The Enoch Shaffer House is a single-family home located at 1437 Douglas Avenue in Kalamazoo, Michigan. It is one of only a few Late Victorian farmhouses in Kalamazoo, and is notable for its fine detailing. It was listed on the National Register of Historic Places in 1983.

==History==
Enoch Shaffer was born in Hillsville, Pennsylvania In 1841. He worked as a baker, photographer, and dry-good salesman, and served in the Union Army in the Civil War. Afterward, he became a farmer, and married Josephine Lilly in 1868. After the marriage, the Shaffers purchased land adjacent to the old Lilly farm.
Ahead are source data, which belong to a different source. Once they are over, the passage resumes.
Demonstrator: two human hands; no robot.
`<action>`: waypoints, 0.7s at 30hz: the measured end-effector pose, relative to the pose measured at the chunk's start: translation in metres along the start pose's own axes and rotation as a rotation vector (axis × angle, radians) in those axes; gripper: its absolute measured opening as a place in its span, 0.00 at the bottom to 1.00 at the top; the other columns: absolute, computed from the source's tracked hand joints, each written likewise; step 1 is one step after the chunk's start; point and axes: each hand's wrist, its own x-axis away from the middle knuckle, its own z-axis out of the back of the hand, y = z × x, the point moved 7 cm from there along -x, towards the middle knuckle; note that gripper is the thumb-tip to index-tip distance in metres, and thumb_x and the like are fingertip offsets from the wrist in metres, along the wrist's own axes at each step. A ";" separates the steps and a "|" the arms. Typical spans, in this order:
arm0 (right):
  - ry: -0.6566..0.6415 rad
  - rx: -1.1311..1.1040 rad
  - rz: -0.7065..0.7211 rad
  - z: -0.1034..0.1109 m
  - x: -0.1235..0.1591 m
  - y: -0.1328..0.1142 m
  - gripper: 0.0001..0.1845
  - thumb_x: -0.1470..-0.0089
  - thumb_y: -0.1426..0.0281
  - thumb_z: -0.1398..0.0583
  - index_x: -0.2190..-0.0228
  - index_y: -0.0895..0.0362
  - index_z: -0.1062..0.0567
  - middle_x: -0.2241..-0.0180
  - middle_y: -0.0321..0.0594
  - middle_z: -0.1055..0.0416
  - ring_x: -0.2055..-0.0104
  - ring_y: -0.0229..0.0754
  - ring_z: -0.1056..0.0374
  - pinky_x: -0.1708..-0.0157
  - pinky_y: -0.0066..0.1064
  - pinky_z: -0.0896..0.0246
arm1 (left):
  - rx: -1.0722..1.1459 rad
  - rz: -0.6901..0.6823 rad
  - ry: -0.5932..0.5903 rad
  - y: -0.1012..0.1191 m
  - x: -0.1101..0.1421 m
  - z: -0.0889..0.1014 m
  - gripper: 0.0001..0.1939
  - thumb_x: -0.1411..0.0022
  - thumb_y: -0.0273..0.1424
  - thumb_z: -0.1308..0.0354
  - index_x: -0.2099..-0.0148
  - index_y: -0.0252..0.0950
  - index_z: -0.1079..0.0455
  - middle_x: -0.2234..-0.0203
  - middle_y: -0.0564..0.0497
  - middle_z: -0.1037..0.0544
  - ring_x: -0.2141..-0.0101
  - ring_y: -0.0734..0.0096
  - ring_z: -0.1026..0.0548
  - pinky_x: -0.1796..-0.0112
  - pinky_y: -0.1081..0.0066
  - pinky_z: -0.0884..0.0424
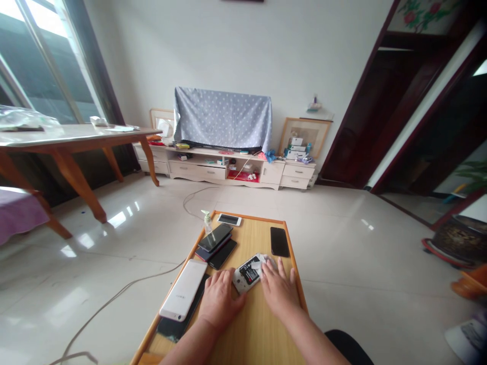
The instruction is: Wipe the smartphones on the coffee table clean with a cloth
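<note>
Phone (240, 281) with Bared Battery (250, 271) Held on a Wooden Table (262, 334)

The phone lay slantwise on the table, between the person's two hands, its back off and the dark battery showing within a pale frame. The left hand (218, 299) gripped its near left corner, thumb on one side and fingers on the other. The right hand (279, 289) reached over the opposite end, fingers spread and slightly bent upon a pale crumpled piece (266, 259) that covered part of the phone. Whether those fingers pinched the piece or merely pressed on it could not be told, nor could its material.

Other phones lay round about. To the left of the left hand, a pale phone (184, 290) rested back up on a dark phone (171, 327), covering much of it. Farther up that side, a black phone (215, 237) topped a small overlapping pile (223, 254) of dark ones. Just beyond stood a clear bottle (206, 221) with a green pump top, and beside it, near the far edge, a white phone (229, 219) lay screen up. Beyond the right hand, another black handset (280, 242) lay near the right edge, apart from the opened one.

Across the shiny floor (335, 243), a whitish cabinet (198, 171) stood against the wall, a blue-grey dotted cloth (224, 119) draped over something upon it.
</note>
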 end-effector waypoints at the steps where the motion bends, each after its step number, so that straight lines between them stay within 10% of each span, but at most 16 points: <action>1: -0.010 -0.009 0.039 -0.003 0.001 -0.006 0.31 0.30 0.53 0.62 0.33 0.46 0.41 0.30 0.33 0.50 0.26 0.57 0.70 0.33 0.67 0.77 | 0.002 -0.002 0.001 0.000 0.000 0.000 0.29 0.44 0.41 0.39 0.41 0.43 0.38 0.48 0.47 0.25 0.45 0.56 0.32 0.47 0.60 0.40; 6: -0.058 -0.074 0.291 -0.018 0.011 -0.036 0.29 0.30 0.54 0.61 0.33 0.42 0.42 0.30 0.29 0.51 0.26 0.53 0.68 0.32 0.64 0.75 | 0.022 -0.015 -0.010 -0.002 0.000 -0.002 0.29 0.43 0.43 0.40 0.40 0.43 0.38 0.47 0.47 0.25 0.45 0.56 0.31 0.46 0.59 0.40; 12: 0.024 0.022 0.006 -0.003 -0.032 0.000 0.29 0.30 0.55 0.60 0.35 0.46 0.38 0.31 0.34 0.47 0.26 0.57 0.70 0.34 0.68 0.79 | 0.005 0.018 -0.002 0.000 0.000 0.001 0.32 0.46 0.40 0.39 0.40 0.42 0.38 0.48 0.47 0.24 0.45 0.56 0.31 0.45 0.59 0.40; 21: -0.016 -0.096 0.294 -0.020 -0.019 -0.066 0.29 0.29 0.54 0.64 0.36 0.39 0.37 0.33 0.29 0.42 0.26 0.52 0.65 0.33 0.63 0.84 | 0.041 -0.022 -0.016 -0.001 -0.001 0.001 0.31 0.43 0.41 0.41 0.38 0.42 0.39 0.45 0.45 0.25 0.44 0.55 0.31 0.45 0.59 0.40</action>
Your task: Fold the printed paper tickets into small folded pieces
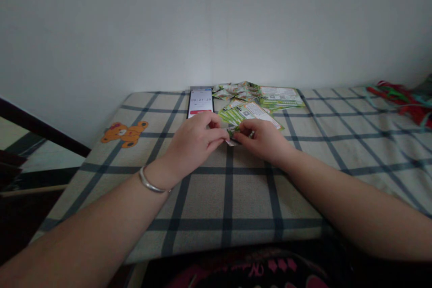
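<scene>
My left hand (201,137), a silver bangle on its wrist, pinches the left edge of a small green-and-white printed packet (232,142) above the tablecloth. On the packet's other side, my right hand (259,137) has its fingers closed at the edge. The fingers cover most of the packet. Just beyond them lie several flat green-and-white printed cards (258,113), fanned out and overlapping. Behind those is a heap of crumpled or folded green packets (238,90), with more flat printed cards (283,96) to its right.
A phone (200,100) showing a running timer lies at the back, near the wall. An orange bear cutout (124,134) is on the left of the checked tablecloth (209,198). Red and green tangled cloth or yarn (401,99) sits at the far right.
</scene>
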The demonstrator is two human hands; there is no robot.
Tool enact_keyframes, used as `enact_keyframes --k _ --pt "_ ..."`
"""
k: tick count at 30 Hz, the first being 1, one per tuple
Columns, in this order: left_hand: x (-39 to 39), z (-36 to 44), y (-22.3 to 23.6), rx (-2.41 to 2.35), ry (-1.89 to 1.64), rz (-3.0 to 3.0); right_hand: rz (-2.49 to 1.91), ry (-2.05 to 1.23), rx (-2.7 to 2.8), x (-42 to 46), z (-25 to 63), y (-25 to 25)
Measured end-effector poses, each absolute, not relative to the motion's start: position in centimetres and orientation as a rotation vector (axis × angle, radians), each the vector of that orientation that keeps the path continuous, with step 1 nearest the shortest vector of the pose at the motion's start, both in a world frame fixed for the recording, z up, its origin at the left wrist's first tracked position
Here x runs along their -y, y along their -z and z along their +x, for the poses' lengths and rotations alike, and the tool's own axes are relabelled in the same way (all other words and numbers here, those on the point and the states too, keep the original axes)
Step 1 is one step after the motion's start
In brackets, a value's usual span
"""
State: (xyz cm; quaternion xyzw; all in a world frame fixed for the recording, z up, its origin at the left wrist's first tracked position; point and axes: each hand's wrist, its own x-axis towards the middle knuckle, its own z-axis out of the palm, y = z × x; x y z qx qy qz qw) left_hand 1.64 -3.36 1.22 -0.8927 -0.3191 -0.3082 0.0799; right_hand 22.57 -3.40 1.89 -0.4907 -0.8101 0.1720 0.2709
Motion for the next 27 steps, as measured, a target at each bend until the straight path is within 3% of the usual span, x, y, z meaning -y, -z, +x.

The constructed this house soon after, likely in about 1870. Enoch Shaffer turned his attention to farming potatoes on the surrounding farm, and lived in this house until his death In 1913. Josephine continues to live in the house for a number of years more.

==Description==
The Enoch Shaffer House is a narrow, two-story, Late Victorian red brick structure. It sits on a stone foundation and has a cross-gable roof. The house has substantial ornamental trim, including segmental-arched door and window openings containing raised brick caps with a central keystone, brackets under the eaves of the porch and bay window, and curvilinear bargeboards decorated with fleur-de-lis.